Будто нож в масло вошла в Бельгию и Северную Францию вдоль русла реки Маас группа немецких армий "А". Войсками командовал генерал Герд фон Рундштедт. Четвертая армия под командованием Клюге атаковала Динан, Эрметон и Гивет к северу, в то время как к югу 19-й танковый корпус Гудериана атаковал французский город Седан. Именно здесь семьдесят лет назад Луи Наполеон Второй потерпел поражение от превосходной прусской армии, которой командовал Мольтке. То, что сейчас кажется очевидным, тогда стало для французов полной неожиданностью: немецкие армии просто обогнули линию Мажино, на которой в основном и сосредотачивалась французская армия, ориентированная на оборону. Битва на реке Маас была окончена в четыре дня, французские войска отступили, и парижское правительство начало паниковать.
16 мая, когда Париж для оценки обстановки посетил Черчилль, чиновники МИДа уже вовсю жгли бумаги в гигантском костре, разведенном во дворе прекрасного дворца на Ке д’Орсэ. Французский премьер Поль Рено умолял Черчилля поднять в воздух больше английских самолетов, чтобы унять накатывавшуюся на французскую столицу кровавую волну вермахта. В то же самое время его любовница, жадная до власти красавица графиня де Порт, бегала по их квартире на площади Дю Пале-Бурбон и спешно паковала чемоданы, готовясь к предстоящему бегству. Стойкий антифашист Рено отнюдь не был пораженцем, но его любовница, которая в течение многих лет шла на все, чтобы добраться до рычагов верховной власти во Франции, теперь с потрясающей непоследовательностью старалась убедить своего любовника в необходимости капитулировать перед Германией.
Желание мадам де Порт, как оказалось, весьма скоро сбылось.
В считанные недели Эдвина так крепко полюбила их дом в Одли-плэйс, как никогда не любила ни одну из их с Ником роскошных резиденций в Штатах. Дом был прост, но Эдвину удовлетворяло в нем решительно все. Впрочем, и "прост" он был лишь относительно: все-таки более двадцати комнат. Гостиную Эдвина называла галереей. Это была семидесятифутовая комната с низким потолком и тремя кирпичными каминами. В XVI веке в галерее была маслодельня. Вдоль комнаты в самой ее середине тянулись два длинных дубовых стола, на которых в беспорядке были разбросаны книги и номера "Кантри лайф". Столы освещались лампами, сделанными из чудных китайских ваз XIX века.

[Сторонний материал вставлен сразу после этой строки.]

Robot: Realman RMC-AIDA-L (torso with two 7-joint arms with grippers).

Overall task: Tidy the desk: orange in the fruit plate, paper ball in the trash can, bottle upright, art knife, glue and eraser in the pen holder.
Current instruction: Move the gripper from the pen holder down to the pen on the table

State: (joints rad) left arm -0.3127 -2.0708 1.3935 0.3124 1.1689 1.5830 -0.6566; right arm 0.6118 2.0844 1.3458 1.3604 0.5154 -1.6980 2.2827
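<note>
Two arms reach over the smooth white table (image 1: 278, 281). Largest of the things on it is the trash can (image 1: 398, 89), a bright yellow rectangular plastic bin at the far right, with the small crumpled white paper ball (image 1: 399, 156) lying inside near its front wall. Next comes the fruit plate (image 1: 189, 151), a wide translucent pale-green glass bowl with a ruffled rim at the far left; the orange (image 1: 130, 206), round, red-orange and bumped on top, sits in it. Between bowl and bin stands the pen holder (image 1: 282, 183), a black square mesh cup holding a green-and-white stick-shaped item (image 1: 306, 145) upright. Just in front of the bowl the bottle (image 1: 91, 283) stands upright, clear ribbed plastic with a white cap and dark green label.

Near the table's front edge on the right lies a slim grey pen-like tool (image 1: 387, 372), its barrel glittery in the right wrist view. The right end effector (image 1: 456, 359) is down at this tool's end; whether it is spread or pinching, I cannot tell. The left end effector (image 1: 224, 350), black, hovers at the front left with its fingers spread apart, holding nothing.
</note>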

Вдоль стен тянулись удобные диваны и кресла в чехлах из цветистого ситца. Ситцевые же шторы закрывали окна с витражами. Остальные комнаты этого дома были не таких внушительных размеров, но не менее комфортабельными. Обшитая панелями столовая со столом на двенадцать персон, также обшитая деревом библиотека с застекленными дверями на балкон, откуда открывался вид на сад, биллиардная, цветочная оранжерея, кладовая, огромная кухня и четыре комнаты для прислуги - все это на первом этаже. Наверху были хозяйская спальня с ванной и еще четыре спальни с ванными комнатами. Ванные комнаты появились после капитального ремонта 1935 года, проведенного Эдвиной.
Хозяйская спальня была ее любимой комнатой. В ней были красивые обои с цветами, изящная, подобранная с истинно женским вкусом французская мебель времен регентства. На стенах висели красивые старинные картины. Порой ей казалось, что причина ее любви к Одли-плэйс кроется в том, что здесь не было ни одного полотна современной живописи, к которой Эдвина относилась гораздо прохладнее, чем Ник.
Они с Ником как раз только что кончили заниматься любовью и лежали в объятиях друг друга, когда зазвонил телефон. Эдвина чмокнула мужа в лоб, села на постели, включила свет и сняла трубку.